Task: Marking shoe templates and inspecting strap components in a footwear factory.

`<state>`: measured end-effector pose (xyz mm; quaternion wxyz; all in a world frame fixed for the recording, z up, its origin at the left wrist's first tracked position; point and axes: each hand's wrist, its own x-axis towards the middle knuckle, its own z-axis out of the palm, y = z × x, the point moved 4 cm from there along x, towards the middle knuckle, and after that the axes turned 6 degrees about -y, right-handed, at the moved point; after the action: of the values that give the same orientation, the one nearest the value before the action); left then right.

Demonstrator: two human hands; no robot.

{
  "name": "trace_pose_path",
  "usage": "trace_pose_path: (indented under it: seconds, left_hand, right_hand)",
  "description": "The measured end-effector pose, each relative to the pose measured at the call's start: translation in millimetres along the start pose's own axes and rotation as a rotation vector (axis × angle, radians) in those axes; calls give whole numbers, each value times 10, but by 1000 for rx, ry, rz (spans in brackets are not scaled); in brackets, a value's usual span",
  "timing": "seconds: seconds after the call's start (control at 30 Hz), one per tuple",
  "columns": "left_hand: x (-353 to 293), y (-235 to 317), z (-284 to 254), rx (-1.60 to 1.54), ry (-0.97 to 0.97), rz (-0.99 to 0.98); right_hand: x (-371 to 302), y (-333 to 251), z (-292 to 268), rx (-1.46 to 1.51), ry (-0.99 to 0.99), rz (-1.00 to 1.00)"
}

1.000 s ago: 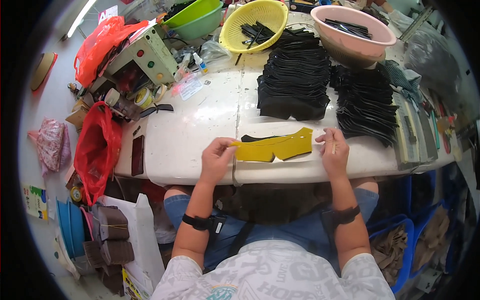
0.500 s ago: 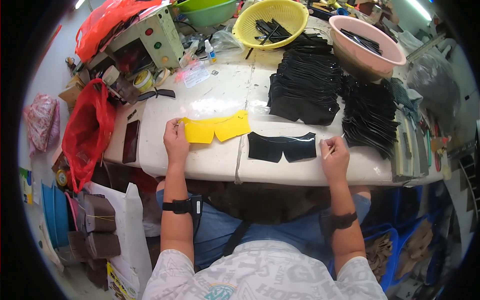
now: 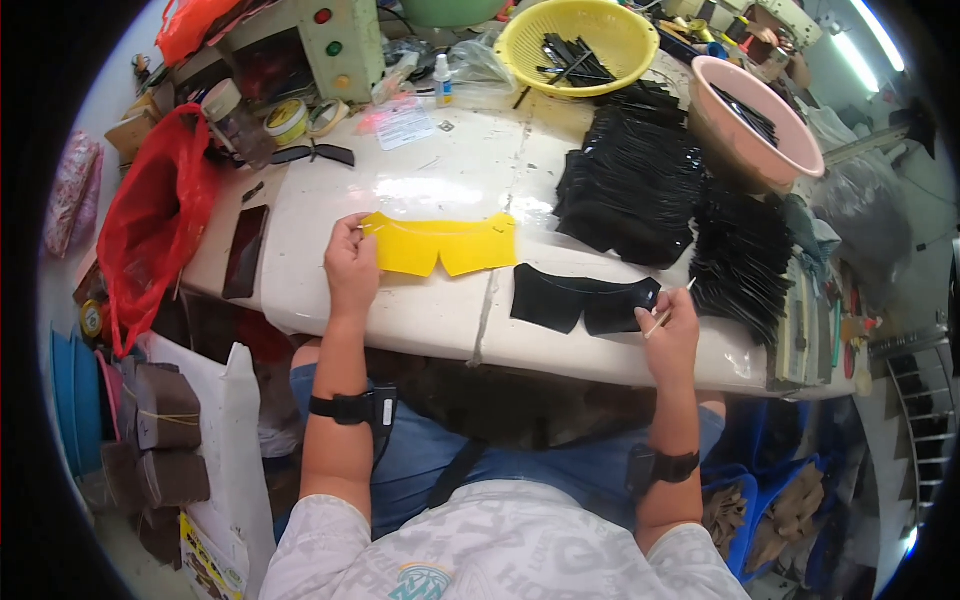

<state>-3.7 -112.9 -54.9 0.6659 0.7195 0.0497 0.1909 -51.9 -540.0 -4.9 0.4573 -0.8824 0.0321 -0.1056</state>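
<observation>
two bare hands are held over the near part of a white tabletop [image 3: 420,320]. by the left hand [image 3: 350,262], the left end of a yellow notched template [image 3: 438,236] is pinched between thumb and fingers; whether the rest is laid flat or slightly lifted cannot be told. by the right hand [image 3: 674,328], a slim pale stick-like tool [image 3: 657,324] is pinched, its thin tip pointed away from the body; the right end of a glossy black notched piece [image 3: 583,294] is found at the same fingertips, and whether it is gripped or merely neared cannot be told. that black piece is laid on the tabletop between the hands, with the template placed ahead of it and to its left. beyond the right hand, a broad stack of glossy black pieces [image 3: 635,195] is fanned in overlapping layers, and a narrower black stack [image 3: 740,258] is set beside it. behind these, black strips [image 3: 575,62] are held in a yellow perforated basket [image 3: 515,50] and more dark strips [image 3: 742,106] in a pink basin [image 3: 712,135]. on the left, a dark phone [image 3: 246,252] is laid near a red plastic bag [image 3: 160,225]. farther back, a white sheet of paper [image 3: 405,127], a small blue-labelled bottle [image 3: 443,82] and a metal box with coloured buttons [image 3: 357,65] are seen
</observation>
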Motion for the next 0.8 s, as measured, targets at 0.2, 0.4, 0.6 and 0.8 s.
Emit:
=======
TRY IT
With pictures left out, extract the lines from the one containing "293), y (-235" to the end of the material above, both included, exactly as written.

REPLY TO THE EXERCISE
  "columns": "left_hand: x (-353 to 293), y (-235 to 317), z (-284 to 254), rx (-1.60 to 1.54), ry (-0.97 to 0.97), rz (-0.99 to 0.98); right_hand: x (-371 to 302), y (-333 to 251), z (-292 to 268), rx (-1.46 to 1.51), ry (-0.99 to 0.99), rz (-1.00 to 1.00)"
}

1.000 s ago: 
0.500 s ago: 
now: 

<state>-3.7 -112.9 -54.9 0.6659 0.7195 0.0497 0.1909 -51.9 -540.0 -4.9 0.4573 -0.8824 0.0321 -0.1056</state>
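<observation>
two bare hands are held over the near part of a white tabletop [image 3: 420,320]. by the left hand [image 3: 350,262], the left end of a yellow notched template [image 3: 438,236] is pinched between thumb and fingers; whether the rest is laid flat or slightly lifted cannot be told. by the right hand [image 3: 674,328], a slim pale stick-like tool [image 3: 657,324] is pinched, its thin tip pointed away from the body; the right end of a glossy black notched piece [image 3: 583,294] is found at the same fingertips, and whether it is gripped or merely neared cannot be told. that black piece is laid on the tabletop between the hands, with the template placed ahead of it and to its left. beyond the right hand, a broad stack of glossy black pieces [image 3: 635,195] is fanned in overlapping layers, and a narrower black stack [image 3: 740,258] is set beside it. behind these, black strips [image 3: 575,62] are held in a yellow perforated basket [image 3: 515,50] and more dark strips [image 3: 742,106] in a pink basin [image 3: 712,135]. on the left, a dark phone [image 3: 246,252] is laid near a red plastic bag [image 3: 160,225]. farther back, a white sheet of paper [image 3: 405,127], a small blue-labelled bottle [image 3: 443,82] and a metal box with coloured buttons [image 3: 357,65] are seen
</observation>
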Motion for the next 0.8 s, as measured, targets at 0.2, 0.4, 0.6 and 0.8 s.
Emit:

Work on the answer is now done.